DESCRIPTION OF THE TASK: Gather every line of the entries that includes the word "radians".

Records contained in a dataset:
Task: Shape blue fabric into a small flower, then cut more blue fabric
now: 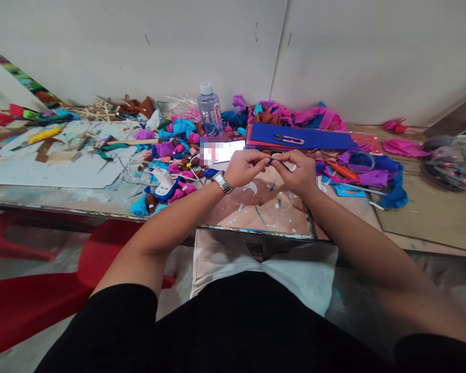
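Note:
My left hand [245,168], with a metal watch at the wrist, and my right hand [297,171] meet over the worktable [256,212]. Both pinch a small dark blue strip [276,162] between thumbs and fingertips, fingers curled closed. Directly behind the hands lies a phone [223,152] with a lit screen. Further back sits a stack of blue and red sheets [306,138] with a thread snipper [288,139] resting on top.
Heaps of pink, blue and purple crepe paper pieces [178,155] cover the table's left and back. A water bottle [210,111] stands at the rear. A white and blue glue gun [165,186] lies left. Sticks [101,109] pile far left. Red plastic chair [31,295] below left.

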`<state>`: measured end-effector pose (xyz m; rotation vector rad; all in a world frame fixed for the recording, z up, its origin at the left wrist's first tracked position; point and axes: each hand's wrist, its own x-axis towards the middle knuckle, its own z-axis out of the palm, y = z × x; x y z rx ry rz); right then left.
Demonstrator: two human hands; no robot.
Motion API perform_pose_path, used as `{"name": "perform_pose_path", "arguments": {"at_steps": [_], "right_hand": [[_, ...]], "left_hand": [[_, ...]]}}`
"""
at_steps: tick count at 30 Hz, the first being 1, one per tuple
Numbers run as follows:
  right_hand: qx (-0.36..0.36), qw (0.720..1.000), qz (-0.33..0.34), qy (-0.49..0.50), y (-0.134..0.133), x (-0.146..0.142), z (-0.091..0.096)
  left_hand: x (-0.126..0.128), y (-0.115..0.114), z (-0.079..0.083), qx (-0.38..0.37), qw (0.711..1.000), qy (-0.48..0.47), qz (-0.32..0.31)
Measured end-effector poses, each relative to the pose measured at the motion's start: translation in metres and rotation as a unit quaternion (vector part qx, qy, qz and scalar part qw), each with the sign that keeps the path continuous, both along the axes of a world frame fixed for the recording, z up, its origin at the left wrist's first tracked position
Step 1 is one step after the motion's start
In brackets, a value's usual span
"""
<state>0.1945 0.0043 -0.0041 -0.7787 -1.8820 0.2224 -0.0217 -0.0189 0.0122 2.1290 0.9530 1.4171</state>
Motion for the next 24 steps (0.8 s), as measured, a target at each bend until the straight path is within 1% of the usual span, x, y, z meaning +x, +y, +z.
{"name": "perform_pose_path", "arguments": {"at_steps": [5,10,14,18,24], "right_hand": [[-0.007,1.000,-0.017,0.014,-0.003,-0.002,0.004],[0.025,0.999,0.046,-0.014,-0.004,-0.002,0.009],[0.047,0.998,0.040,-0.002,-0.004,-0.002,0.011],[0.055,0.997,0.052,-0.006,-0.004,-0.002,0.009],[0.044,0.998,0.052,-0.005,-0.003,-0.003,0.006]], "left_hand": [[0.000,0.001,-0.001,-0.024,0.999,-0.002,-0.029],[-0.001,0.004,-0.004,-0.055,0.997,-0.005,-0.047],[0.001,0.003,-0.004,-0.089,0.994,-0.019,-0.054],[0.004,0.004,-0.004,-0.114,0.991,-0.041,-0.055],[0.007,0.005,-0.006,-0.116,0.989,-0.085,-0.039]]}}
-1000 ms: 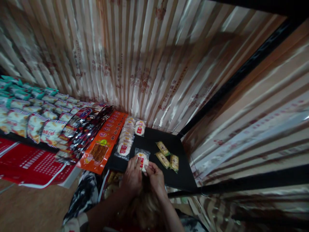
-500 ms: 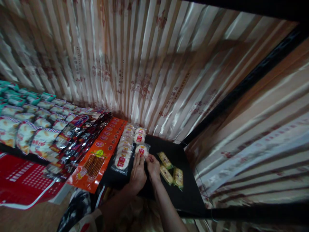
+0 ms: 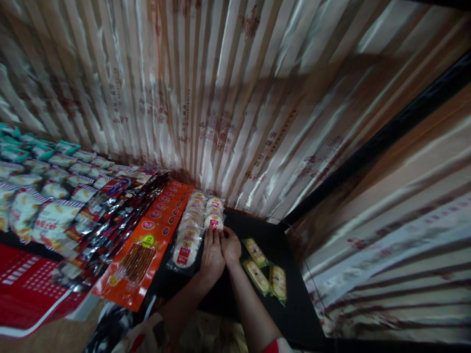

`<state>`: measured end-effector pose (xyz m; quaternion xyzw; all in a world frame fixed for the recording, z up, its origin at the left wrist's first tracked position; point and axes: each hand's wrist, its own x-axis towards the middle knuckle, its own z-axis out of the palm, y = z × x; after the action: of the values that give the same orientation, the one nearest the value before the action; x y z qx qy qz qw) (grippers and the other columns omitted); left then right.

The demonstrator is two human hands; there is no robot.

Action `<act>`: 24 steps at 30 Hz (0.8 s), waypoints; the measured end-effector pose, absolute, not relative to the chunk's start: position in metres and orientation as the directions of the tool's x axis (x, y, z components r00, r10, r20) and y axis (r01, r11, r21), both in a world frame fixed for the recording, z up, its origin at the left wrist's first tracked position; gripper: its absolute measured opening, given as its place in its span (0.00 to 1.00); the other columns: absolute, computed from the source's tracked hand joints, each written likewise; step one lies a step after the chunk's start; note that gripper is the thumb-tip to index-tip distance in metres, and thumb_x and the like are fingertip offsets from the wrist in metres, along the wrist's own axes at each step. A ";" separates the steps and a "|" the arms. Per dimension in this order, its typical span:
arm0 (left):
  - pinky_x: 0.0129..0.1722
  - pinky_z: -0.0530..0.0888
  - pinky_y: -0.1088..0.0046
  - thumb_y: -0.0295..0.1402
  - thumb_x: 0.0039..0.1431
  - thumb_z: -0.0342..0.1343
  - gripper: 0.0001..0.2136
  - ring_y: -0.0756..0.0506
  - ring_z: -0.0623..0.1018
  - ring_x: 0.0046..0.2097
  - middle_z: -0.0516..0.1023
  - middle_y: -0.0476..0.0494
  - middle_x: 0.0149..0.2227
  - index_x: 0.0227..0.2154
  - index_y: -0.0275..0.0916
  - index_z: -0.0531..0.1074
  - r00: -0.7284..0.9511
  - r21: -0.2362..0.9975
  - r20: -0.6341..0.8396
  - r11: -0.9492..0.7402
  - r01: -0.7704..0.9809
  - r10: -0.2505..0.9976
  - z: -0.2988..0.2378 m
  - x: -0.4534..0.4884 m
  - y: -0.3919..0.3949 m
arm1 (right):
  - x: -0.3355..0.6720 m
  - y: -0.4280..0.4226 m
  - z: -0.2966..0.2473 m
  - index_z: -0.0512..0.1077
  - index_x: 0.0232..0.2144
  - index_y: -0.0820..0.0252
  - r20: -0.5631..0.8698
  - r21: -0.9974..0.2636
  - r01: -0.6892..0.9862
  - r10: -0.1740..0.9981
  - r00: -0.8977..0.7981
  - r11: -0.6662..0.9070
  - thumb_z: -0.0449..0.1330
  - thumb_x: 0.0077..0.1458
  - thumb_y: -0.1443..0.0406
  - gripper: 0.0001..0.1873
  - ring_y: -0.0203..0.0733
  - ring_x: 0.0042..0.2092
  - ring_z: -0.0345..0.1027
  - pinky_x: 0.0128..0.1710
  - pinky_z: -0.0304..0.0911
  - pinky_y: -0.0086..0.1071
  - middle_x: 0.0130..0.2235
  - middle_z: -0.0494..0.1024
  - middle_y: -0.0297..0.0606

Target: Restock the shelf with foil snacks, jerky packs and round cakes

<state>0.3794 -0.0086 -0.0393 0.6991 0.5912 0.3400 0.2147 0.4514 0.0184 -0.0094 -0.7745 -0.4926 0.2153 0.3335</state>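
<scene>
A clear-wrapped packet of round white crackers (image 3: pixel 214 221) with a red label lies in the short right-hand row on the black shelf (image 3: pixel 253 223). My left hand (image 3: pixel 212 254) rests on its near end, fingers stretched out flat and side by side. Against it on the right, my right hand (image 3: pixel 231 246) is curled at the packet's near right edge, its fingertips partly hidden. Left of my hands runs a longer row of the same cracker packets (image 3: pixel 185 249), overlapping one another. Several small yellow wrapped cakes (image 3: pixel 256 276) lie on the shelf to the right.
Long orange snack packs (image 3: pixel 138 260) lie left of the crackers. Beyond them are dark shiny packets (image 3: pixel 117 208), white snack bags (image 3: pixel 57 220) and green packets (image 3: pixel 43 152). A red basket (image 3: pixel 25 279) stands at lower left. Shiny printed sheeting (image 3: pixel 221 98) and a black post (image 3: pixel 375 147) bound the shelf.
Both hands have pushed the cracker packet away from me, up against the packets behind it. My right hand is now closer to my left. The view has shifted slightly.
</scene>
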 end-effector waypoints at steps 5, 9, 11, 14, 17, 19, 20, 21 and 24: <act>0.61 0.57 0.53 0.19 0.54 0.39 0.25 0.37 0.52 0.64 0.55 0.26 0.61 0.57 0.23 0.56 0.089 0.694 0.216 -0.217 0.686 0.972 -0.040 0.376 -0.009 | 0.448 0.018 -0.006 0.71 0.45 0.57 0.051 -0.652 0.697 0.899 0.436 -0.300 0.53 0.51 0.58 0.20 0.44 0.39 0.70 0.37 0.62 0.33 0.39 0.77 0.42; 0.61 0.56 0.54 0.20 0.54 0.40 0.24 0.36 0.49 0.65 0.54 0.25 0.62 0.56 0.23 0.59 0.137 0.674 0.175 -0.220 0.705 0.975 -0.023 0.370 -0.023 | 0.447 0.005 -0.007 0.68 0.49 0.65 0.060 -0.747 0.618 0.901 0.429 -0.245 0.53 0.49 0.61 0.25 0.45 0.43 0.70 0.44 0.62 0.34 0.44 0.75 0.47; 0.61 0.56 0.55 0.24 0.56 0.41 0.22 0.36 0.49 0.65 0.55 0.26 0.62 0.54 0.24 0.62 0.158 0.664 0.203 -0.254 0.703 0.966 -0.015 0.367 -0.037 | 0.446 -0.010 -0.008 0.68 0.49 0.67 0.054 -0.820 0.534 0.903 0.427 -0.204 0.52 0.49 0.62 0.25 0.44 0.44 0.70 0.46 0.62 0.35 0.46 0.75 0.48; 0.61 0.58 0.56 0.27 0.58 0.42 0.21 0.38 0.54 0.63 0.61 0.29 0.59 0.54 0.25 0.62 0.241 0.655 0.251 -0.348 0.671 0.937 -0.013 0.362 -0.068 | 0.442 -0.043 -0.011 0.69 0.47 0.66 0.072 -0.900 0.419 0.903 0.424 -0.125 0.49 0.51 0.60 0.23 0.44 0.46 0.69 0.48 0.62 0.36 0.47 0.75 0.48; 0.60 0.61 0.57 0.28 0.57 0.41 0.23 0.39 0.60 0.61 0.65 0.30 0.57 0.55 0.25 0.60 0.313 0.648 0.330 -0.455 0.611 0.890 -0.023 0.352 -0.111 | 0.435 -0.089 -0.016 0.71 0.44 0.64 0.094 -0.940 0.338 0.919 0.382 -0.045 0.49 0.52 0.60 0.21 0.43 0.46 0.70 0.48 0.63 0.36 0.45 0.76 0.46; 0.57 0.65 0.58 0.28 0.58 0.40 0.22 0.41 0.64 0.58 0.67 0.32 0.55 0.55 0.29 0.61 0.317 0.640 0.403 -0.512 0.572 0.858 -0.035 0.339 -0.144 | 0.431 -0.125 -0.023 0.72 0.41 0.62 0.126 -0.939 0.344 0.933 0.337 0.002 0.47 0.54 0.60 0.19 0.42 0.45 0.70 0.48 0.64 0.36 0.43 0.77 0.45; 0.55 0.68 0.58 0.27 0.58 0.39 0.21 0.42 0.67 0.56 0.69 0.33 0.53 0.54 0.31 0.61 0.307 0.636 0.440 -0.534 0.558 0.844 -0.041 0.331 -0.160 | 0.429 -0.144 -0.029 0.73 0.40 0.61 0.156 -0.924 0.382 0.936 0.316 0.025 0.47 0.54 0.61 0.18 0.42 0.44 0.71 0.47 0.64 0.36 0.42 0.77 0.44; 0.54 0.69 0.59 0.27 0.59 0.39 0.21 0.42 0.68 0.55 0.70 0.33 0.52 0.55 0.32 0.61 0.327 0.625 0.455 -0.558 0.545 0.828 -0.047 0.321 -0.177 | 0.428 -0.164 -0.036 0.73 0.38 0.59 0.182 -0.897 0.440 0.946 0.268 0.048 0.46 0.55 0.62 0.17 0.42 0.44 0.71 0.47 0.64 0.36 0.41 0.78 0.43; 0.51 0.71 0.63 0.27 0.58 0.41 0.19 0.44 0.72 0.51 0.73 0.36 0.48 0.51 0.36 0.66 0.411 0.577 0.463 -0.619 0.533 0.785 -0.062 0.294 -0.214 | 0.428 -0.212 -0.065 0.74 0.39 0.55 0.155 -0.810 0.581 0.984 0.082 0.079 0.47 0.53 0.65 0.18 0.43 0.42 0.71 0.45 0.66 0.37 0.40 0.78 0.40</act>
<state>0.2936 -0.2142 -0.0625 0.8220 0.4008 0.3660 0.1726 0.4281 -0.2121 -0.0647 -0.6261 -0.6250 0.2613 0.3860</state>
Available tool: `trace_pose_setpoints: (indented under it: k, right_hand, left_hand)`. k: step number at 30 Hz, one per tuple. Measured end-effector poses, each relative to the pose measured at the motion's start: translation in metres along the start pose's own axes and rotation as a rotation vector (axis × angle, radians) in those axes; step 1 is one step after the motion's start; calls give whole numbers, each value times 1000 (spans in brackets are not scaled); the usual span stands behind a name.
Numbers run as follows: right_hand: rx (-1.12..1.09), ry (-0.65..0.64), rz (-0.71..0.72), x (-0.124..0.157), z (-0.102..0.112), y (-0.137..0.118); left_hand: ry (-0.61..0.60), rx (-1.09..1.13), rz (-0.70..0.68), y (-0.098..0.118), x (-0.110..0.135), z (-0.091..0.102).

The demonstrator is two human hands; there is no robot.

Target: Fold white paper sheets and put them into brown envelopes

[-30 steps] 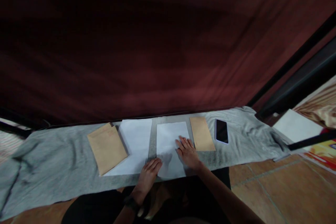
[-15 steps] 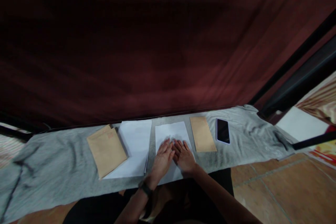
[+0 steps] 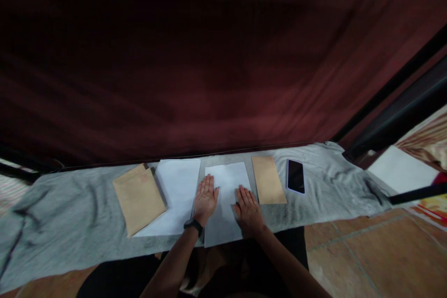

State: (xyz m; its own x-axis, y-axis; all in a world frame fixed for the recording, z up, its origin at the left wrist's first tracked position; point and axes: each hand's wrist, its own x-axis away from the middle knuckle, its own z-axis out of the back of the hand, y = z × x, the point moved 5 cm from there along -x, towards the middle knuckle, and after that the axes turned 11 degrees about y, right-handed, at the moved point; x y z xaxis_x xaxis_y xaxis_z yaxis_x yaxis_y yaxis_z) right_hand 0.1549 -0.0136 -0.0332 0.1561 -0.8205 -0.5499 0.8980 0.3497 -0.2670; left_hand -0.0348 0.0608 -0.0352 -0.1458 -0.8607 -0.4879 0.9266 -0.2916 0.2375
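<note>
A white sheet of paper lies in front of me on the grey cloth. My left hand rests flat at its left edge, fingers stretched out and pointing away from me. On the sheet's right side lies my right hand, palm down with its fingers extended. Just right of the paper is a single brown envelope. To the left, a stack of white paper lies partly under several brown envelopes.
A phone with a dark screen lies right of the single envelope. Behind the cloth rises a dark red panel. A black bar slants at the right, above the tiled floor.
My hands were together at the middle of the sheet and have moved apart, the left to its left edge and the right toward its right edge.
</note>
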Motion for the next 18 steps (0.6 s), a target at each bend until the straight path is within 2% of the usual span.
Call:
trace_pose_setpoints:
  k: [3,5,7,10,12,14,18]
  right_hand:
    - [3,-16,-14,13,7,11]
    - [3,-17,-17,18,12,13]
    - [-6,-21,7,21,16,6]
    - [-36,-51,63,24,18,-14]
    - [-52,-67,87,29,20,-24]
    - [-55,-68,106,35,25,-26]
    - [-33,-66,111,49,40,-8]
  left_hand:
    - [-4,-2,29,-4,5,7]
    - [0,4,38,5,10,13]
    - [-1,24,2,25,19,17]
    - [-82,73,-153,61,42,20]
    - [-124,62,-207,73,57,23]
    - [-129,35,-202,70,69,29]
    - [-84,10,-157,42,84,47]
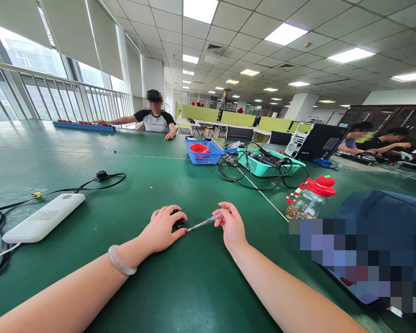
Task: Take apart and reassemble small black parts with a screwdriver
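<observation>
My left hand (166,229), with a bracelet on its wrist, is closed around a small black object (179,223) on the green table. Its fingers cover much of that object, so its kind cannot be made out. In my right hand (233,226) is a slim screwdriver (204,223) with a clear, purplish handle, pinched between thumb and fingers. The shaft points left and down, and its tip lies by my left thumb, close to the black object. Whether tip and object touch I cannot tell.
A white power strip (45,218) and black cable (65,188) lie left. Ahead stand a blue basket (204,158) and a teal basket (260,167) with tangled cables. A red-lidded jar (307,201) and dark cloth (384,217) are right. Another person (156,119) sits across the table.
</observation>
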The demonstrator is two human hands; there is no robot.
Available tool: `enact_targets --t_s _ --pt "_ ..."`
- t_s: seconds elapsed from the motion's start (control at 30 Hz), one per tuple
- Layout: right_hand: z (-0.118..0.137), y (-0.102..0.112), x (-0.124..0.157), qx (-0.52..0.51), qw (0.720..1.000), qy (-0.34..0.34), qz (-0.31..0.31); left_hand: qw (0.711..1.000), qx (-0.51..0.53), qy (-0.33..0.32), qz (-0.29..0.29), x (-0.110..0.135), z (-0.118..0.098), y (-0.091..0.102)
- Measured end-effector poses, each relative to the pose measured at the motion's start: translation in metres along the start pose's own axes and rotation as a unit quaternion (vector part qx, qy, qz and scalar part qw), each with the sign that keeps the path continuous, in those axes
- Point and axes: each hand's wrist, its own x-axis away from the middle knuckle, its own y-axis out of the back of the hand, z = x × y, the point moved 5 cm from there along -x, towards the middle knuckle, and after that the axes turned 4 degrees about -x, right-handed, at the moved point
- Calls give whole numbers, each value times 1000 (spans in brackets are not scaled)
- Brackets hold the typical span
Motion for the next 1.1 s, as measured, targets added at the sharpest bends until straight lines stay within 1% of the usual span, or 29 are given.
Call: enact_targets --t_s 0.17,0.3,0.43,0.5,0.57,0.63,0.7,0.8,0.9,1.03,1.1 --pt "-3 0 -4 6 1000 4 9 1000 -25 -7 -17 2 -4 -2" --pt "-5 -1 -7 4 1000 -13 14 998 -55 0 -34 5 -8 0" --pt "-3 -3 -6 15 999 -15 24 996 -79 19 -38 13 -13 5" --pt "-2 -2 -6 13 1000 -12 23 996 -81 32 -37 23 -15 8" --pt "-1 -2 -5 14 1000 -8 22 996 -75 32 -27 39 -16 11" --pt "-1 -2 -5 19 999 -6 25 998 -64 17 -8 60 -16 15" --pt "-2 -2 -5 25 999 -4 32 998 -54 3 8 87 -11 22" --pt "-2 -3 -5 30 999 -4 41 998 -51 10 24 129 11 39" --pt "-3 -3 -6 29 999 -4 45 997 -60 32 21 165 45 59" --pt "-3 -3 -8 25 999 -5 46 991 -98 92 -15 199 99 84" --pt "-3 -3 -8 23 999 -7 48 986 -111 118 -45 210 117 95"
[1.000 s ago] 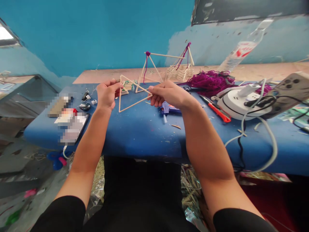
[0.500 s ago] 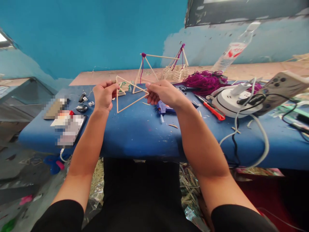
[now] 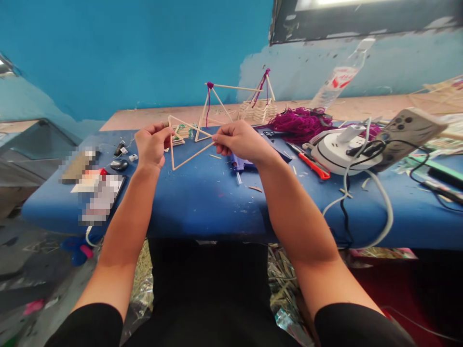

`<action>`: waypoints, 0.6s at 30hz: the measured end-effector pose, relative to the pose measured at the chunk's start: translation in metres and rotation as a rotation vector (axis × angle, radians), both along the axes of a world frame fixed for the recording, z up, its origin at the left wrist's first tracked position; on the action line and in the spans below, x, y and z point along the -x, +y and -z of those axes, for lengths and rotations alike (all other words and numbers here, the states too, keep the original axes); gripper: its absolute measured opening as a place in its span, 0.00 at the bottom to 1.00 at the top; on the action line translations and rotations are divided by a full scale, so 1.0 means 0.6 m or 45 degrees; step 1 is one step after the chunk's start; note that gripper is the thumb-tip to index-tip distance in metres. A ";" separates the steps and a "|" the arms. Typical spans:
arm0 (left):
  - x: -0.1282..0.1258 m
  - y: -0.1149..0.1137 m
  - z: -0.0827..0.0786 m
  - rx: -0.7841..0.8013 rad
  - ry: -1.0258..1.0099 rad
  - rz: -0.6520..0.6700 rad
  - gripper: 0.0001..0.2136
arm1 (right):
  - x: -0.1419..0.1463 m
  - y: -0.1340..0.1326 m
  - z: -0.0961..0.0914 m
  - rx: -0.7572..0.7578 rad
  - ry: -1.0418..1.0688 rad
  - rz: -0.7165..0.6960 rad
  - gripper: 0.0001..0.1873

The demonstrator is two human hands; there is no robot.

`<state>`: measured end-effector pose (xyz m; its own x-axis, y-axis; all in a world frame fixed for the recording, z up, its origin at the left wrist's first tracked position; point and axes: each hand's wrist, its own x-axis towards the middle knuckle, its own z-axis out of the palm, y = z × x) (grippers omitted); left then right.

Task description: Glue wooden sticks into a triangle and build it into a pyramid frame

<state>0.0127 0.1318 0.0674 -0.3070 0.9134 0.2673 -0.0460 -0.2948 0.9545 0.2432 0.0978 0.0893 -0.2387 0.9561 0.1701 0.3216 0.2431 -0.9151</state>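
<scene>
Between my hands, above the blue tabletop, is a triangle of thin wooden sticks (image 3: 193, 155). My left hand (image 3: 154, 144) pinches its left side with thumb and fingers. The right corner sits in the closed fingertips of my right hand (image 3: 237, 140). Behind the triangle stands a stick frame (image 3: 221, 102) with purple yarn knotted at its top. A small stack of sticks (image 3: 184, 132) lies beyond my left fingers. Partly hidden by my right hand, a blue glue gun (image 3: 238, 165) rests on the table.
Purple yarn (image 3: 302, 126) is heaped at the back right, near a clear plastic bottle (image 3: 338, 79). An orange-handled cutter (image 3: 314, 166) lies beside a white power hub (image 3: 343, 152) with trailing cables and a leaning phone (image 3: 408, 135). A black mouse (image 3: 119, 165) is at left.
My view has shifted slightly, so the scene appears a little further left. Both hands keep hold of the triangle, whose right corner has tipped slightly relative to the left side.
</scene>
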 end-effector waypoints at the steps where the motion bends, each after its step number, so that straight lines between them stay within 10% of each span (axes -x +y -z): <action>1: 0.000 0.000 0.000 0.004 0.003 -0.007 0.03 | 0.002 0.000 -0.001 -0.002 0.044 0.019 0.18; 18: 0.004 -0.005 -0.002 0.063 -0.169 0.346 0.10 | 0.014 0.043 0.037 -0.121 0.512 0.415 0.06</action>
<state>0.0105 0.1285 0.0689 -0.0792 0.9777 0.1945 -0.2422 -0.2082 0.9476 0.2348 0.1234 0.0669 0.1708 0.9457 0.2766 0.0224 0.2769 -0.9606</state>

SOLUTION:
Available tool: `trace_pose_setpoints: (indented under it: k, right_hand, left_hand)`. k: step number at 30 Hz, one per tuple. Measured end-effector poses, each relative to the pose measured at the motion's start: translation in metres along the start pose's own axes and rotation as a rotation vector (axis × angle, radians) in those axes; step 1 is one step after the motion's start; calls give whole numbers, each value times 1000 (spans in brackets are not scaled); the usual span stands behind a name.
`<action>`: waypoints, 0.6s at 30hz: the measured end-effector pose, relative to the pose measured at the chunk's start: translation in metres and rotation as a rotation vector (axis × angle, radians), both along the axes of a world frame fixed for the recording, z up, its origin at the left wrist's first tracked position; on the action line and in the spans below, x, y and z point along the -x, +y and -z of those axes, for lengths and rotations alike (all other words and numbers here, the states too, keep the original axes); gripper: its absolute measured opening as a place in its span, 0.00 at the bottom to 1.00 at the top; on the action line translations and rotations are divided by a full scale, so 1.0 means 0.6 m or 45 degrees; step 1 is one step after the chunk's start; note that gripper is the thumb-tip to index-tip distance in metres. A ";" separates the steps and a "|" the arms. Typical spans:

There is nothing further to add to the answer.